As given in the question statement, we have:
\[ A^2=0\]
We can write that:
\[ \vec{ 0} =\ \left[ \begin{matrix} 0 & 0\\0 & 0\\ \end{matrix} \right]\ \vec{x} \]
\[ \vec{ 0} = A^2 \vec{x} \]
\[ \vec{ 0} = A \lambda \vec{x} \]
\[ \vec{ 0} = \lambda^2 \vec{x} \]
This is proved as:
Let us suppose a vector $ v$ such that it is a non-zero vector and fulfills the following condition:
\[ A \times v = \lambda v \]
Thus we can write that:
\[ = A^2 \times v \]
\[ = A \times \left( A \times v \right) \]

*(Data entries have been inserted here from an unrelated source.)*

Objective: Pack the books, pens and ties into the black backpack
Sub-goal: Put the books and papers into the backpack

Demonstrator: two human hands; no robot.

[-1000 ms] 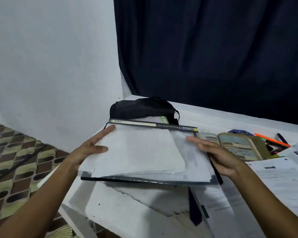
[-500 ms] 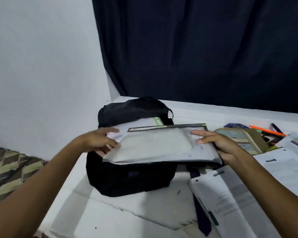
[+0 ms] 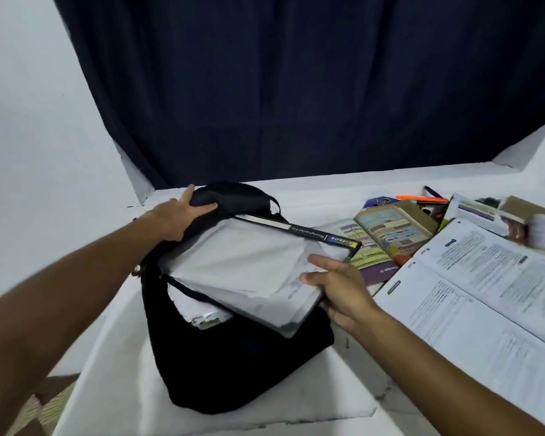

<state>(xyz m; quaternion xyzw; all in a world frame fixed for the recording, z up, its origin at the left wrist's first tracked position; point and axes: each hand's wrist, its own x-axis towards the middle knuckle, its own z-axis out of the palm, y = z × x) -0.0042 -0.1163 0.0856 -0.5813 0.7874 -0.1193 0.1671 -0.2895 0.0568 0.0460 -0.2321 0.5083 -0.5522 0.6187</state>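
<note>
White table (image 3: 114,388) | 1 black backpack (image 3: 233,366) | 1 file (image 3: 252,272) | 2 hands

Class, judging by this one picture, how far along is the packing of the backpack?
Done: some papers already sit inside the black backpack. In hand: the left hand grips the backpack's top while the right hand holds the file folder half in its mouth. Left: open books and an orange pen lie on the table; no ties are clearly visible.
</note>
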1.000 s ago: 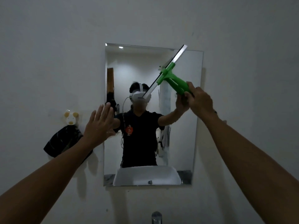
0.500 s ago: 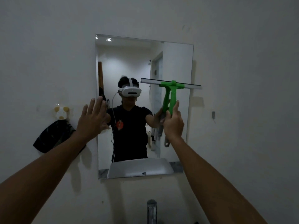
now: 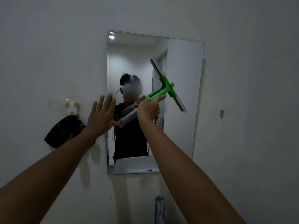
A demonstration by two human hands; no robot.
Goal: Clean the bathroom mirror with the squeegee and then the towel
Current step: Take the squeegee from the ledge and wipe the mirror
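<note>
Squeegee (image 3: 167, 88): clenched in my right hand (image 3: 148, 109), blade slanting up-left to down-right over mirror (image 3: 184, 126); left hand (image 3: 101, 115) splayed, empty.

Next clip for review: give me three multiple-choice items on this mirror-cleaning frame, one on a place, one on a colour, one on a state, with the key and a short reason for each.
1. Where does the dark cloth hang?
A. On the wall left of the mirror
B. Over the mirror's top edge
C. On the tap

2. What colour is the squeegee frame?
A. Red
B. Green
C. Blue

3. How is the left hand held?
A. Closed around the squeegee
B. Gripping the cloth
C. Open and flat, fingers spread, at the mirror's left edge

Key:
1 A: the cloth hangs under an animal-shaped hook on the wall, left of the mirror.
2 B: the handle and blade mount are bright green.
3 C: the palm is open and holds nothing, while the right hand grips the squeegee handle.
</note>
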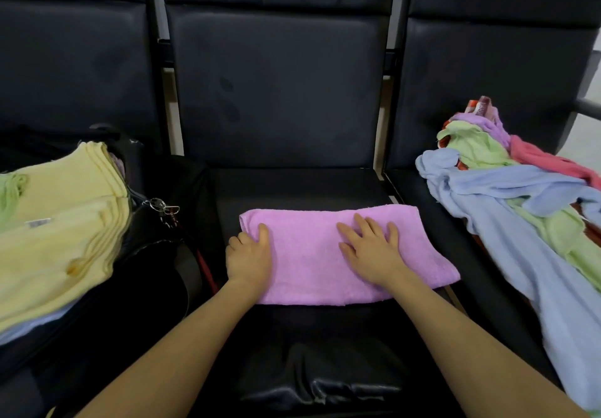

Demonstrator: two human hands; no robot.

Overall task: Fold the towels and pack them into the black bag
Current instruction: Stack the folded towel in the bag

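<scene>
So I'm looking at a pink towel [348, 255], folded into a long rectangle, terry texture, lying flat across the middle seat [292, 183] of a row of black padded seats. Its edges look fairly even, with the right end fanning out a bit wider toward the near corner.

Both hands are on it. My left hand [248, 255] sits at the towel's left end with the fingers curled over that edge, so it grips the fold there. My right hand [370, 248] lies flat on top, right of the middle, fingers spread and straight, pressing the cloth down, nothing held.

On the seat to the left there's the black bag [153, 255], open, with a stack of folded yellow towels [61, 222] resting on it, a bit of green at the far left edge and a pale blue layer underneath. A metal clip hangs at the bag's side near the stack.

On the seat to the right is the unfolded pile [507, 196]: pale blue, light green, lilac and a pinkish-red one, all tangled, well apart from the hands.
</scene>
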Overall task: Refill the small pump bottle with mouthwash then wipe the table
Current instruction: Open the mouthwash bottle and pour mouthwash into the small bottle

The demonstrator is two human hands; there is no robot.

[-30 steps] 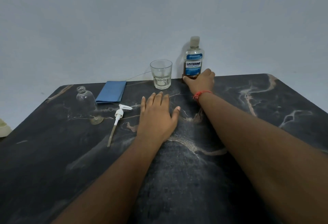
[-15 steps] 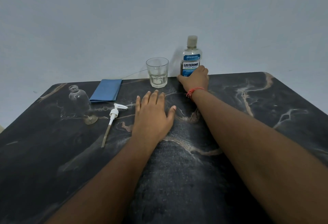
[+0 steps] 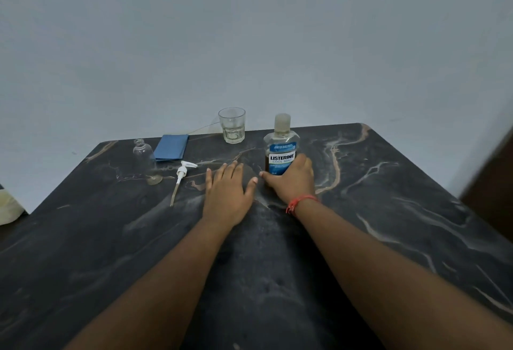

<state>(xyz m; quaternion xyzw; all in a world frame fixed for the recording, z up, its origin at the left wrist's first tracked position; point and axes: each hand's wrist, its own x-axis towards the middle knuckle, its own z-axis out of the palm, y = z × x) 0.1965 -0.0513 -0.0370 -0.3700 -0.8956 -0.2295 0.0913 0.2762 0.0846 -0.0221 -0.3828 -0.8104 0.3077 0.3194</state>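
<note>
My right hand grips the lower part of the capped mouthwash bottle, which stands upright on the dark marble table. Just left of it, my left hand lies flat on the table with fingers spread, holding nothing. The small clear pump bottle stands uncapped at the far left. Its white pump head with its tube lies on the table between that bottle and my left hand. A folded blue cloth lies behind them.
An empty drinking glass stands near the table's far edge, by the pale wall. A small round clear thing sits beside the pump bottle. A cream-coloured object shows past the left edge, a dark brown surface at right.
My right hand has drawn the mouthwash bottle from the far edge toward me, close beside my left hand. My left hand has stayed flat on the table.
</note>
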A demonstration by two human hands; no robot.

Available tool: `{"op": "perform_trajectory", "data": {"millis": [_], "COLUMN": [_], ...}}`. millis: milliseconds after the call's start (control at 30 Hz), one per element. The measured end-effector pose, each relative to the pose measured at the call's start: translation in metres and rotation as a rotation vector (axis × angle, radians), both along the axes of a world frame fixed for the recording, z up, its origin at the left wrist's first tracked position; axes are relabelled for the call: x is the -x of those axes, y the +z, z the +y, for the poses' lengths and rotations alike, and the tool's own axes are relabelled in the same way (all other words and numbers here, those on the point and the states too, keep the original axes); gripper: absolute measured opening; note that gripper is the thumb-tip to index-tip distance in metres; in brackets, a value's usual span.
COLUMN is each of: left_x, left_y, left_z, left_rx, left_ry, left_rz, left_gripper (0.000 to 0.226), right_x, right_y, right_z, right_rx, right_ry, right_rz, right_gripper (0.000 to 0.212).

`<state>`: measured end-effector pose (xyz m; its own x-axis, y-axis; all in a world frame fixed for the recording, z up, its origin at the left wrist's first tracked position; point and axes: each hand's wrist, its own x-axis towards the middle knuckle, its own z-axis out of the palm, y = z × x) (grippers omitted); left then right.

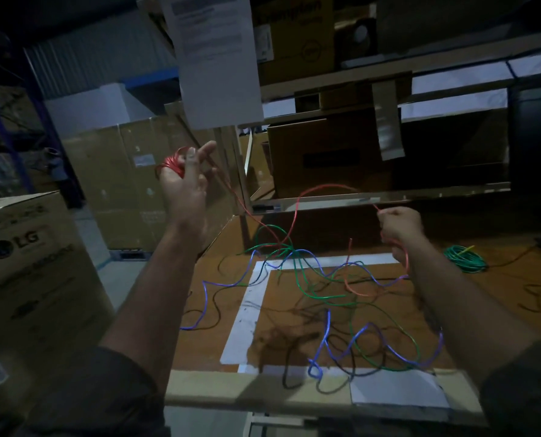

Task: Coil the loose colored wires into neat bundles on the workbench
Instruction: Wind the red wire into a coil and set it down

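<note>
My left hand (185, 181) is raised above the bench's left edge, with a red wire coil (173, 164) wound round its fingers and held by the thumb. From the coil the red wire (297, 203) runs down, loops up and reaches my right hand (400, 227), which pinches it in curled fingers; its tail hangs to the workbench (310, 310). Loose green wire (307, 279), purple wire (326, 335) and black wire (294, 373) lie tangled on the bench. A finished green coil (464, 258) lies at the right.
A white tape rectangle (247, 313) marks the bench top. Cardboard boxes (26, 263) stand to the left and on the shelves (373, 146) behind. A paper sheet (215, 58) hangs above my left hand.
</note>
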<state>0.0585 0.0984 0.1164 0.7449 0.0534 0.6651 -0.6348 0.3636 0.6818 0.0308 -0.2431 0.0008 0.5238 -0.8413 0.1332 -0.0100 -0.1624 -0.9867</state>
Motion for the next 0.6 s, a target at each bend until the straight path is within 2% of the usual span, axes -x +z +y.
{"op": "perform_trajectory", "data": {"millis": [67,200,300,400,533,600], "left_x": [-0.002,-0.013,-0.021,-0.029,-0.033,-0.029], "left_y": [0.000,-0.002,-0.012,-0.027,-0.033,-0.029], "left_z": [-0.001,0.001,0.000,-0.002,-0.003,-0.004], "left_rx": [-0.065,-0.124,-0.199,-0.275,-0.364,-0.395], "left_ry": [0.002,0.039,0.080,0.028,0.014,-0.034], "left_rz": [-0.011,0.052,0.100,0.150,0.206,0.220], "left_gripper": [0.015,0.019,0.020,0.017,0.044,0.036], "right_x": [-0.003,0.010,0.025,0.043,0.068,0.080], "right_y": [-0.007,0.007,0.032,0.063,0.086,0.087], "right_z": [-0.006,0.003,0.018,0.043,0.081,0.101], "right_rx": [-0.099,-0.220,-0.107,0.026,0.122,0.132], "right_ry": [0.054,0.057,0.163,0.404,0.589,0.692], "right_rz": [0.021,-0.180,-0.225,-0.296,-0.351,-0.371], "right_gripper": [0.011,0.007,0.016,0.025,0.031,0.030]}}
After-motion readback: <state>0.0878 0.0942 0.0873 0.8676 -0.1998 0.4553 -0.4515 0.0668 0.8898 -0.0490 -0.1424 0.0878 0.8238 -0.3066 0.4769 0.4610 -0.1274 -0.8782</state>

\[ = A \left( \lambda v \right) \]
\[ = \lambda \left( A \times v \right) \]
\[ =\lambda^{2 } v ≠0 \]
And therefore we can say that $ A^2 ≠ 0$
As $\vec{x} ≠ \vec{0}$ , this concludes that $\lambda^2$ = 0 and therefore the only possible eigenvalue is $\lambda = 0$.
Otherwise then $ A $ would be invertible, and so would $A^2 $ since it is the product of invertible matrices.
Numerical Results
\[ A \times v = \lambda v \]
Thus, we can write:
\[ = A^2 \times v \]
\[ = A \times \left( A \times v \right) \]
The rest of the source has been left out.